Üçüncü gerekçe: Tecrübeyle bilinmektedir ki ateşin rutubeti yavaş yavaş yok etmesi gerekir. Buna göre iş, sonunda rutubetin yok olmasına varır. Çünkü rutubet sonludur. Bu takdirde o rutubet sayesinde birbirine tutunan parçalar dağılır ve hayat kalmaz. Dolayısıyla da azap devam edemez.
Cevap: Rutubetin ateşle tükenmesi bize göre zorunlu değildir, aksine yüce Allah’ın kudretiyle rutubeti tüketmesi sayesindedir. Oysa Allah tüketmeyebilir veya tüketip yerine benzerini yaratabilir. Dolayısıyla da parçalar dağılmaz, aksine hayat devam eder.
Câhız ve Abdullah b. Haşan el-Anberî şöyle demiştir: Bizim sözünü ettiğimiz bu sürekli azap ancak inatçı ve yetersiz çaba sarfeden kafir hakkındadır. Ama elinden geçen çabayı gösteren eğer Islâm’a ulaşamadıysa ve doğrunun delilleri ona görünmediyse o, mazurdur ve azabı kesilecektir. Böylesi bir şahıs nasıl olur da gücü yetmediği şey olan peygamberi tasdikten sorumlu tutulabilir ve nasıl olur da kendisi açısından herhangi bir kusurun gerçekleşmediği şeyden dolayı azaba duçar olur!
Bil ki kitap, sünnet ve muhaliflerin çıkışından önce oluşan icma, bu görüşü çürütmektedir. Hatta deriz ki bu, dinden zorunlu olarak bilinenlere aykırıdır. Zira kesin olarak bilinmektedir ki Hz. Peygamber (s.a.) zamanında öldürülen ve daimî olarak ateşte kalacaklarına hükmedilen kâfirlerin hepsi inatçı değildir. Aksine kimileri çaba gösterdikten sonra küfre inandı. Kimisi olanca gayretini sarfettikten sonra kuşkusunda kaldı. Fakat Allah onların kalplerini mühürledi, gönüllerini Islâm’a açmadı ve dolayısıyla İslâm’ın hakikat olduğu sonucuna varamadılar. Muhaliflerden önce hiç kimseden Câhız ve Anberî’nin söylediği bu fark nakledilmemiştir.

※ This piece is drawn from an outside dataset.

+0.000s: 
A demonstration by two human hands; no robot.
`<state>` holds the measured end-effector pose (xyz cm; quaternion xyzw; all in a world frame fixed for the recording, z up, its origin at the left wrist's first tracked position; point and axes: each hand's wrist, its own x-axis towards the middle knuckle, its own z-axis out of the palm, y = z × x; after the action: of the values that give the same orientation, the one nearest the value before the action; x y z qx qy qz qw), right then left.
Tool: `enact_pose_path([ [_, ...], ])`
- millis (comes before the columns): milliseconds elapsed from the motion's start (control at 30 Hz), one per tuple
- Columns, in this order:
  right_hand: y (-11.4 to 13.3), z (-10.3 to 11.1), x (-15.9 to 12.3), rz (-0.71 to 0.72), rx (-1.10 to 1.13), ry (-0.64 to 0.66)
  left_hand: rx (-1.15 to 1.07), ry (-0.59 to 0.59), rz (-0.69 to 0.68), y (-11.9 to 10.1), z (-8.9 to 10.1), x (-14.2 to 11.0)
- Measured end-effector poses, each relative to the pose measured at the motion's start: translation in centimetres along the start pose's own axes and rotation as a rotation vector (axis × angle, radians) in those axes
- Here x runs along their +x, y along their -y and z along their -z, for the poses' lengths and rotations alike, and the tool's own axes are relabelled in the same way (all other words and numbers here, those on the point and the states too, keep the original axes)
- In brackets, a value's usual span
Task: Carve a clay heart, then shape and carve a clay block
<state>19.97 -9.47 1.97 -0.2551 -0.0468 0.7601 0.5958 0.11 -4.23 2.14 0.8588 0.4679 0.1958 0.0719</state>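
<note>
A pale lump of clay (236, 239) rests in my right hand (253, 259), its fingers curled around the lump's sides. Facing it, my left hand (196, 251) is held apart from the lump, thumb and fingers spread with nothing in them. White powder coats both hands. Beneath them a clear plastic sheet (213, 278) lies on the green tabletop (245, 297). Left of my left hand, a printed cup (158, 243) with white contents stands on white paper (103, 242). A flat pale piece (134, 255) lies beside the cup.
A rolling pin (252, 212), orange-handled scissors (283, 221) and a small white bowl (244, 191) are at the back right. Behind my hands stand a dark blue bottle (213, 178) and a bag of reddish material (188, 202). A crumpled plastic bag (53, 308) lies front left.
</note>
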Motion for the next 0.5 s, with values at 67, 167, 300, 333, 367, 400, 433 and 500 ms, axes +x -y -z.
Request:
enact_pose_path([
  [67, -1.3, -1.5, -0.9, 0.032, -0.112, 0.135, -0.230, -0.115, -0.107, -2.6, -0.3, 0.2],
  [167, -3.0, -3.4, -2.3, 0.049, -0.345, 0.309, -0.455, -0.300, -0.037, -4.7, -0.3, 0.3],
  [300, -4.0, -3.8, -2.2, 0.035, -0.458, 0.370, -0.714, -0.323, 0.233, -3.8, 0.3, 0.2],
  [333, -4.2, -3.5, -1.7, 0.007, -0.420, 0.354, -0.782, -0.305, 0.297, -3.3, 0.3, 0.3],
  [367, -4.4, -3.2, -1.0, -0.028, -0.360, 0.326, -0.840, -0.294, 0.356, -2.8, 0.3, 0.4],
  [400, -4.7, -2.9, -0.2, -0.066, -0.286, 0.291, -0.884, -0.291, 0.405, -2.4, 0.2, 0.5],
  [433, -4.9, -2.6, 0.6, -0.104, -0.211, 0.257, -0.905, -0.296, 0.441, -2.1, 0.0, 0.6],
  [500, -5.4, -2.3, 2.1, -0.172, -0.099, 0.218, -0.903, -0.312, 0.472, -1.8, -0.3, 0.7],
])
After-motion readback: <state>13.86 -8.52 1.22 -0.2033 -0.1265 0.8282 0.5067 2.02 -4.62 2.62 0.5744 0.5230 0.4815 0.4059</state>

Üçüncü bahis: isyankarlar arasında kafir olmayanlar ve büyük günah işleyenler, ateşte ebedi kalmayacaklardır. Zira âyette “Kim ki zerre ağırlığında bir iyilik yapsa onu görecektir”(Zilzal,7) denilmektedir. Kuşkusuz büyük günah işleyen kimse bir iyilik yapmıştır ki bu iyilik onun imamdır.
İyiliğini görmesi ise ya ateşe girmesinden önce olacak ve sonra ateşe girecektir ya da ateşe girdikten sonra olacaktır. Birincisi, icma ile yanlıştır. İkincisi yani onun ateşten çıkması ve orada ebedî olmaması ise varmak istediğimiz sonuçtur.